What is required: Take the material below and output exactly the run of lines from the one containing "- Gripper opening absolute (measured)" down to the one containing "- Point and", with both included.
-- Provided data follows --
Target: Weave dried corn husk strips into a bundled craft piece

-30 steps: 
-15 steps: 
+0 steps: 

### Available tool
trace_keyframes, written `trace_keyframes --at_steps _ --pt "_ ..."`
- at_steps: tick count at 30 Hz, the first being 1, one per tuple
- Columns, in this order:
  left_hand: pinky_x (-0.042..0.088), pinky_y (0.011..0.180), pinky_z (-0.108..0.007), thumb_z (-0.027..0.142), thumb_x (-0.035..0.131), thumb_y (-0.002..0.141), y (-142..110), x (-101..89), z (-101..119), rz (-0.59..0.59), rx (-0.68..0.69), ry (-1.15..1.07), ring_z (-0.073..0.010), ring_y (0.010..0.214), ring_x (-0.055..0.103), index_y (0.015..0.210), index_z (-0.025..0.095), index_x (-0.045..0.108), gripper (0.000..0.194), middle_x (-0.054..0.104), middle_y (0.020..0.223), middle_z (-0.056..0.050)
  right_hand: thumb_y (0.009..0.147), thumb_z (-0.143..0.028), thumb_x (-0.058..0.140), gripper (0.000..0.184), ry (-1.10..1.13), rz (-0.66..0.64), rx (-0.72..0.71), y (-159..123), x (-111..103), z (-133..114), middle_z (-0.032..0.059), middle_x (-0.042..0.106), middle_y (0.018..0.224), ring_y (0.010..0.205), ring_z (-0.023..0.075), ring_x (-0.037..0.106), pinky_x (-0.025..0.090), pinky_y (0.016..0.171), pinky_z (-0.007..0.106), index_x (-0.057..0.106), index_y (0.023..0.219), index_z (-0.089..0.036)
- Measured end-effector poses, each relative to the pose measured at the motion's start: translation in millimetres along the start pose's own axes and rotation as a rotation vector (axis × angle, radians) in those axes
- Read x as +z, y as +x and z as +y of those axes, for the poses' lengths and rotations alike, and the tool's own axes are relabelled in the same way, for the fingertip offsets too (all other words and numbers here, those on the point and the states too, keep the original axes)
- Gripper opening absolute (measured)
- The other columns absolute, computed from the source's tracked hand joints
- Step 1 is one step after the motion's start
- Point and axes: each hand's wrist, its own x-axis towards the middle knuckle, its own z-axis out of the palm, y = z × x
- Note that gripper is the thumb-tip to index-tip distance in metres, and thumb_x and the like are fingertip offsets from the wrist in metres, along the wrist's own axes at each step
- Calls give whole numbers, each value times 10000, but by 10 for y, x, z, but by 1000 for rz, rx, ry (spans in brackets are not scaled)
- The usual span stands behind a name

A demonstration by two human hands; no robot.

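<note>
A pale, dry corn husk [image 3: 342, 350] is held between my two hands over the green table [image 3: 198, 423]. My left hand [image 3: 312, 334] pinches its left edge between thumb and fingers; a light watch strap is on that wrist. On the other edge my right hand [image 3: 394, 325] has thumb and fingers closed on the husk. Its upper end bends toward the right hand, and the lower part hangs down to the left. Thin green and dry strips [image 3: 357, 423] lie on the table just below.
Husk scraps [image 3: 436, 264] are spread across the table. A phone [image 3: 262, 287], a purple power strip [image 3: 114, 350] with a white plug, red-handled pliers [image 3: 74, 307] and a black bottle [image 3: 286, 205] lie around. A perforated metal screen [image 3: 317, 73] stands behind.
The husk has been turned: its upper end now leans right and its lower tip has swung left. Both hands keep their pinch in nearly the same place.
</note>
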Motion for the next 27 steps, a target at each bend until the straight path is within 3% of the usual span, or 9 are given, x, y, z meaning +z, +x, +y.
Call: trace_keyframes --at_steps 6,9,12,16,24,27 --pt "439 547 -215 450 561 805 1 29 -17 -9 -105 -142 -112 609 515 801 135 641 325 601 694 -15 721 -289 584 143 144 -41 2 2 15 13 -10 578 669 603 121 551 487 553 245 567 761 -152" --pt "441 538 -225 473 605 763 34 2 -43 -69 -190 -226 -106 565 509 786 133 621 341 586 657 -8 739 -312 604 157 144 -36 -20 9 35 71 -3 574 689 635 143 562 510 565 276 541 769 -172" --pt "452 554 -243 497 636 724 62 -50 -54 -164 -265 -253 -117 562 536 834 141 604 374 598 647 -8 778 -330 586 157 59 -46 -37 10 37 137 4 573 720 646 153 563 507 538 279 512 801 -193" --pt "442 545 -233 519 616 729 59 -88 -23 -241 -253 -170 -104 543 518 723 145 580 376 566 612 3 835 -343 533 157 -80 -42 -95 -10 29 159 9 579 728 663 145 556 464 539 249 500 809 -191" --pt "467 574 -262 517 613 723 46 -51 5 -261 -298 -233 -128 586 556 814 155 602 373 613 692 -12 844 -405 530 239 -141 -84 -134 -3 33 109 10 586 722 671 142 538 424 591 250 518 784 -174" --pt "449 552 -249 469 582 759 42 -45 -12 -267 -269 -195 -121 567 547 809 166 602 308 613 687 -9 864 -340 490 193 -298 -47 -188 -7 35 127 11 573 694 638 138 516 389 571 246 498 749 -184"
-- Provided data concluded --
Response to this task:
- Gripper opening absolute (measured)
- The other columns absolute, computed from the source's tracked hand joints
- Step 1 is one step after the motion's start
- Point and axes: each hand's wrist, its own x-axis towards the middle knuckle, its own z-axis out of the palm, y = z × x

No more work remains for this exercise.